Elaena soupira, bien plus bruyamment que ce qui aurait été nécessaire, assurément. D’un geste vif mais sans doute peu indifférent, elle dégagea son habit et détourna le regard. Terryos aurait pu blâmer son attitude, bien plus souvent détestable que désirable, mais il se contenta de porter sur le stigmate rougeâtre un regard des plus consciencieux. Il y glissa un doigt, qu’il tenta de faire le plus doux possible, et constata qu’en effet, la plaie était solidement refermée. Elle n’a pas menti, cette fois. Elaena n’hésitait généralement pas à détourner la vérité, dans l’espoir, toujours vain, d’écourter autant que possible ses consultations avec le conseiller et médecin. Terryos l’avait rapidement compris, c’est pourquoi il insistait toujours pour observer directement les plaies dont elle s’était couverte, en particulier celle qu’elle portait au milieu de la poitrine depuis plusieurs années et qui s’était inexplicablement ravivée. Il le savait, Elaena détestait se confier, tant par son corps que par son esprit. Il m’a fallu tant débattre pour qu’elle me raconte enfin le cauchemar qui l’a bouleversée. Quant à cette cicatrice qui avait à nouveau saigné, outre qu’elle a longtemps hésité à la lui montrer, elle ne lui en avait jamais révélé l’origine. Assurément, la plaie remonte à plusieurs années. Quatre ans, peut-être cinq. Elle devait être une enfant, alors. J’ignore ce qui a pu provoquer une plaie aussi tenace, mais cela ne devait pas être une banale éraflure. Terryos soupira, bien plus calmement, et s’écarta. Aussitôt Elaena laissa son vêtement reprendre sa place. Elle doit avoir une bonne raison pour refuser si fermement de m’en parler. Mais, après tout, l’origine de la blessure importe peu. L’important désormais est d’en surveiller l’évolution : une plaie éteinte ne devrait pas resurgir spontanément, comme celle-ci l’a pourtant fait. Il doit assurément y avoir une question à laquelle je n’ai pas trouvé réponse.

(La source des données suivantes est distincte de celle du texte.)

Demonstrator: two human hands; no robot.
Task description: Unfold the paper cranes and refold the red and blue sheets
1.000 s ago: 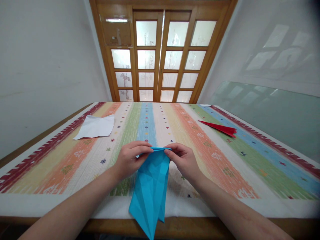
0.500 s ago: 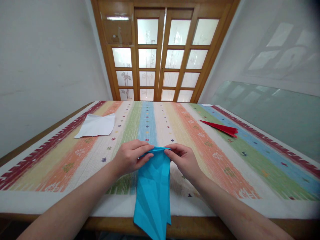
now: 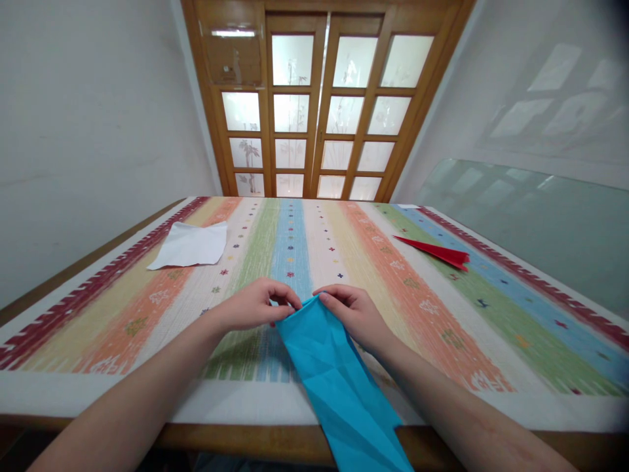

— Je peux y aller ? lança Elaena, l’enlevant à ses pensées, le faisant presque sursauter.
— Hm ? Oui, tu peux disposer, merci.
Sans demander son reste, la novice se retourna et se dirigea rapidement vers la porte. Avant qu’elle ait pu disparaitre dans les infinis couloirs de la Forteresse d’Argent, Terryos l’interpella une dernière fois.
— Repasse me voir en cas de nouvelle instabilité, déclara-t-il. Tu peux retrouver ta chambre, mais porte toujours la pierre de puissance que je t’ai donnée. Chaque nuit, sans faute.
Elaena acquiesça sans un mot. Alors qu’elle poussait la porte du laboratoire, Terryos devina le léger sourire qui se dessinait sur son visage.
— Et va prendre un bain, par les dieux.